I would prefer to support --esModuleInterop in tscc. It only affects behavior for importing non-ts modules (commonjs, amd, umd), so if tsickle assumes that all the modules will be provided to tsickle (which seems to be the primary use case, since it already modifies every require calls to goog.require calls) the presence of the flag does not make any runtime difference.

However, it makes difference to tscc in that it allows writing namespace import statements for external modules in a default export statement, which I think is a good thing.

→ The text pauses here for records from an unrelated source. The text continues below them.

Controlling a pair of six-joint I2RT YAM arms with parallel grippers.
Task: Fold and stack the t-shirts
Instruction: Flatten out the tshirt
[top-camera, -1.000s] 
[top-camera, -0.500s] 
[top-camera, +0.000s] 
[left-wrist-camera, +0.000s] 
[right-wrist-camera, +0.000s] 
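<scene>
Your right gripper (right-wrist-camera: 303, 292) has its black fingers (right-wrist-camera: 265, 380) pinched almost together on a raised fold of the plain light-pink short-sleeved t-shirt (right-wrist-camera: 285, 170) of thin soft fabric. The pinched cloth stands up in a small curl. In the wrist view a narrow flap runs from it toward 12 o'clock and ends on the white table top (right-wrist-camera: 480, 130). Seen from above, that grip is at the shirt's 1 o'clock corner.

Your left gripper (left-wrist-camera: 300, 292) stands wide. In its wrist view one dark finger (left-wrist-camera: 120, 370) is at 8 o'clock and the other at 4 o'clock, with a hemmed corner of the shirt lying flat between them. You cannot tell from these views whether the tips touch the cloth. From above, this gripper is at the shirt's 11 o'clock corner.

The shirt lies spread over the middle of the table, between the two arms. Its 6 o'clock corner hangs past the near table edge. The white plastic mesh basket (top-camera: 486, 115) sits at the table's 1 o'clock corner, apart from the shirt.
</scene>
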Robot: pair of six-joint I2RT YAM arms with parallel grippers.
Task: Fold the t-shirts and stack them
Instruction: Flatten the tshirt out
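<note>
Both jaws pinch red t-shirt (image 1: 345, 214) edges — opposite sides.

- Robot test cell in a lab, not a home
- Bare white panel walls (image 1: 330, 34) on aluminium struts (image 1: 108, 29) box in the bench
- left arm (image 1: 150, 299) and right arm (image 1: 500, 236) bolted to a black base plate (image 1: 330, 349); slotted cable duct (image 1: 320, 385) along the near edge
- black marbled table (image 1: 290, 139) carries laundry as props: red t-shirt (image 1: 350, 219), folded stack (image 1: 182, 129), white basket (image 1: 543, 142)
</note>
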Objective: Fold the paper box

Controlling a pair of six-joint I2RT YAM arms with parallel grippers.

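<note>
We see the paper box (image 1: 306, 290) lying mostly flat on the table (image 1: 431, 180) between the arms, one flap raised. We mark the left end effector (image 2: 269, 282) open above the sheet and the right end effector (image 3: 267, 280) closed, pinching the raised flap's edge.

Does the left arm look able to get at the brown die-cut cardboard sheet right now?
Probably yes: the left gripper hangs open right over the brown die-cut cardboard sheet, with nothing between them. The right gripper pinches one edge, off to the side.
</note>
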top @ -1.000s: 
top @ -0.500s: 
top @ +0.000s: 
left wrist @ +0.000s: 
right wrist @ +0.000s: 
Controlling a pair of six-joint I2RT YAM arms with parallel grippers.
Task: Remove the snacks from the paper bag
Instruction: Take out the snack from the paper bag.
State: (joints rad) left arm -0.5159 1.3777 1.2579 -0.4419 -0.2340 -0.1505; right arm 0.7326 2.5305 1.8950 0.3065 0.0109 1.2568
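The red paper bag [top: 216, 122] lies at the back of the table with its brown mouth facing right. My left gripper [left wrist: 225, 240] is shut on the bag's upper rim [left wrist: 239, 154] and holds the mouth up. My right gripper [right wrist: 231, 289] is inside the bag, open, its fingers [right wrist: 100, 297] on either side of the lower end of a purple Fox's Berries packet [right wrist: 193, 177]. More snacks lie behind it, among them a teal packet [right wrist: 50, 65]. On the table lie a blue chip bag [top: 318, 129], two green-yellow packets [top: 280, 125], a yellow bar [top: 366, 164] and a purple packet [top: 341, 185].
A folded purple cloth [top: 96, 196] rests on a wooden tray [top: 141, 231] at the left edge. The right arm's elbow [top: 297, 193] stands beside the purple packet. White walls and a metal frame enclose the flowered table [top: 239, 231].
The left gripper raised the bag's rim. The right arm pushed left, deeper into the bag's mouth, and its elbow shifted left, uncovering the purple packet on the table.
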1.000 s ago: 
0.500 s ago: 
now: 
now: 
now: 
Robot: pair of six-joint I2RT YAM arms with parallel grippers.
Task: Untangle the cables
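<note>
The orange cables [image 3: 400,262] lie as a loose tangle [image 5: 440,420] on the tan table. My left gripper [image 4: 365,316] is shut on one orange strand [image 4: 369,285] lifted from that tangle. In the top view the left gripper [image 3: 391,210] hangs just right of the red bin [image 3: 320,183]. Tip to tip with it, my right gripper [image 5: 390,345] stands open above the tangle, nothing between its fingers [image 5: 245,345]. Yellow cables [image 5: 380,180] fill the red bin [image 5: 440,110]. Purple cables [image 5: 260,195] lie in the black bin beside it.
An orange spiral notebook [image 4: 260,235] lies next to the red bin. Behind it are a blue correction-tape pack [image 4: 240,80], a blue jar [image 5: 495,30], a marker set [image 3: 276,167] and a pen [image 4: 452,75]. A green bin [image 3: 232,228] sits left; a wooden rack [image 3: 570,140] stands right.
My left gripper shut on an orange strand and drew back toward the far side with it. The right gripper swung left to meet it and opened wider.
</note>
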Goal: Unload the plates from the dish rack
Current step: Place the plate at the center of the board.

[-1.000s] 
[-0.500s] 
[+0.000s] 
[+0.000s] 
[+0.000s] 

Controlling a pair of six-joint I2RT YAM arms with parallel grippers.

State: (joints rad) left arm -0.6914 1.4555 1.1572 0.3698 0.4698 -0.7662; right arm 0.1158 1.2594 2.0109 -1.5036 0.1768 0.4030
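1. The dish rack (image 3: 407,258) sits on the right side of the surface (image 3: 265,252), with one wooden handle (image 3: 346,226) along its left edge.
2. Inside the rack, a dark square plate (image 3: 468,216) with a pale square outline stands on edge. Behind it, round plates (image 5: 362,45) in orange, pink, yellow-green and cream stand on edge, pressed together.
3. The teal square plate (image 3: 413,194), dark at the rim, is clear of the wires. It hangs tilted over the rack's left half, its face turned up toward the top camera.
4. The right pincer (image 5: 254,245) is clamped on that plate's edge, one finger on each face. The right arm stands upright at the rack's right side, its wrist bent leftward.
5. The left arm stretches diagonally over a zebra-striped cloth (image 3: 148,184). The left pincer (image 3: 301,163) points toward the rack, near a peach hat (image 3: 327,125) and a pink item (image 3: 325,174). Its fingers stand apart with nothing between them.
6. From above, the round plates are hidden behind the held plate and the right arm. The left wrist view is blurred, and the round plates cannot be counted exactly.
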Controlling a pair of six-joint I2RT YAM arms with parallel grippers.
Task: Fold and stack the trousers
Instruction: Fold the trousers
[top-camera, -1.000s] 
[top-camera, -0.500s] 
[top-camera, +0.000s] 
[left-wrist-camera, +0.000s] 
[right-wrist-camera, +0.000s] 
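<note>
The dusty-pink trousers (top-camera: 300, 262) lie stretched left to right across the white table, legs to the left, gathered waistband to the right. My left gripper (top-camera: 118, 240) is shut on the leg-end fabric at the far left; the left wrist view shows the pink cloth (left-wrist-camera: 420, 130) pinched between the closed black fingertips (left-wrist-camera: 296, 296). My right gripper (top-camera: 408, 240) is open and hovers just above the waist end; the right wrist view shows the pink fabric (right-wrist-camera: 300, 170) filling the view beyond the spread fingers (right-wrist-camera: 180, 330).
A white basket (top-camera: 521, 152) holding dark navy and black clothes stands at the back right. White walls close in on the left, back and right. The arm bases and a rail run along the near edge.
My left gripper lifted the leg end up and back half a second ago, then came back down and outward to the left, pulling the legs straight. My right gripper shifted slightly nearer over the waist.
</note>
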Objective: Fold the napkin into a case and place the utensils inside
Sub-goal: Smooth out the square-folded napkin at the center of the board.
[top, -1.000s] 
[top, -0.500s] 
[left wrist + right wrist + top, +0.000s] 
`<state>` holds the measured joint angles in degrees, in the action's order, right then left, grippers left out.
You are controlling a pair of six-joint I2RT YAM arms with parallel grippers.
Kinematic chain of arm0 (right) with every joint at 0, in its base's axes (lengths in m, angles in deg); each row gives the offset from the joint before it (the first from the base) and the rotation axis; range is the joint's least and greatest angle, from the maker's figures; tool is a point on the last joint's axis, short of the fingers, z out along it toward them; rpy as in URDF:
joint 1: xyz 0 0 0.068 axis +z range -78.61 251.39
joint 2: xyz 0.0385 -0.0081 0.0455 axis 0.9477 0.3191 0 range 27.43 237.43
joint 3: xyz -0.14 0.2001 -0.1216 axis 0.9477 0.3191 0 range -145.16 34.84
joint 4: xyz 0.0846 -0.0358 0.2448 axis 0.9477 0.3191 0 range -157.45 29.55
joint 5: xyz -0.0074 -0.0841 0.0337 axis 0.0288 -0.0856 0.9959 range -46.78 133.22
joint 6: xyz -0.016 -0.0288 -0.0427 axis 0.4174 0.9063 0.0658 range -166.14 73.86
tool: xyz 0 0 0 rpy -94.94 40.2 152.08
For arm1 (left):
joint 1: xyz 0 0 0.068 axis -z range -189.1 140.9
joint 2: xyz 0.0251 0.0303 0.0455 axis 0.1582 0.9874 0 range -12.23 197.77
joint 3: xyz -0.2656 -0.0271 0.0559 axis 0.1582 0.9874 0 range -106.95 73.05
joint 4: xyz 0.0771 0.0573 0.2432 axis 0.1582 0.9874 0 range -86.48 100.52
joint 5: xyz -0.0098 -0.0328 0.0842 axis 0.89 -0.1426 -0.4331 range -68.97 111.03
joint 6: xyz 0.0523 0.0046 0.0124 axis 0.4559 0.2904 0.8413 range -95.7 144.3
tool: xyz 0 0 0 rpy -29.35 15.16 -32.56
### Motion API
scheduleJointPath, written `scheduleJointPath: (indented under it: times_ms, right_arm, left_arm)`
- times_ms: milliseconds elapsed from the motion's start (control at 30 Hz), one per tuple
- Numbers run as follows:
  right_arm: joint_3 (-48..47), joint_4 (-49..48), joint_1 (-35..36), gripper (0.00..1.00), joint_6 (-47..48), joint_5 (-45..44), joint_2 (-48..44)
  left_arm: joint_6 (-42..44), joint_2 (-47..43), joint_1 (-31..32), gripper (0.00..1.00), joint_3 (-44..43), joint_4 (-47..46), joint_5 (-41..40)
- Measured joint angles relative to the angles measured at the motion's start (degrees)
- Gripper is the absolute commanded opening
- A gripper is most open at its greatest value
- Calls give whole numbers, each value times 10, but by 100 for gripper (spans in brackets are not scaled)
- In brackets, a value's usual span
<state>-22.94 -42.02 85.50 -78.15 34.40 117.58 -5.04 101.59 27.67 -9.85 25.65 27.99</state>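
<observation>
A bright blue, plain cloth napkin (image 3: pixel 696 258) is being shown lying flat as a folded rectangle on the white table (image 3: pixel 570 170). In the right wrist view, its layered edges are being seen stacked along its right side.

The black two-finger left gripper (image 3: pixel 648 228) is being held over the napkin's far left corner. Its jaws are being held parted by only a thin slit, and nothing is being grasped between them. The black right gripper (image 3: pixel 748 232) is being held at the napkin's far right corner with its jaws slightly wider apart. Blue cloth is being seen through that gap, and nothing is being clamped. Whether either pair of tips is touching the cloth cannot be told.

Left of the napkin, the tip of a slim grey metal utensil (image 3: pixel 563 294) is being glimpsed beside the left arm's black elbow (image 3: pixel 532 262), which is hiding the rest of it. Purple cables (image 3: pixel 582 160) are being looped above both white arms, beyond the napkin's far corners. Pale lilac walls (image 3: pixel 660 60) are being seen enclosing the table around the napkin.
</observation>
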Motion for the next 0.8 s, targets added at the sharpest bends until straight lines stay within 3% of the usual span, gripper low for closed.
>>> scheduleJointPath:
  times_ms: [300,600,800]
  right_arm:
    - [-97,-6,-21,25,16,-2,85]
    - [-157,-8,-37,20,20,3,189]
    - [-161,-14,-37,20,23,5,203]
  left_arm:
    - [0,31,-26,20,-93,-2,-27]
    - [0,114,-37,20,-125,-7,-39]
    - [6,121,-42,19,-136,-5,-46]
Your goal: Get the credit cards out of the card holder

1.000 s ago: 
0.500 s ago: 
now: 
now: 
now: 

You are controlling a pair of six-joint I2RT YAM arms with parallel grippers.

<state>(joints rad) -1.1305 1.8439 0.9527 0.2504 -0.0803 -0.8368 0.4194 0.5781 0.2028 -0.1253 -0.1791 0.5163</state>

Therefore, I hope tsickle does not error out on --esModuleInterop. There are some alternative things that tsickle may do:

  • If tsickle is expected to never emit bare require() calls in future, it may simply strip out top-level __importStar and __importDefault calls in googmodule transformer, which will make no runtime difference due to the assumption, and it also looks reasonable since it already have codes to transform __exportStar calls. I think tscc can simply remove .default access of external module namespaces.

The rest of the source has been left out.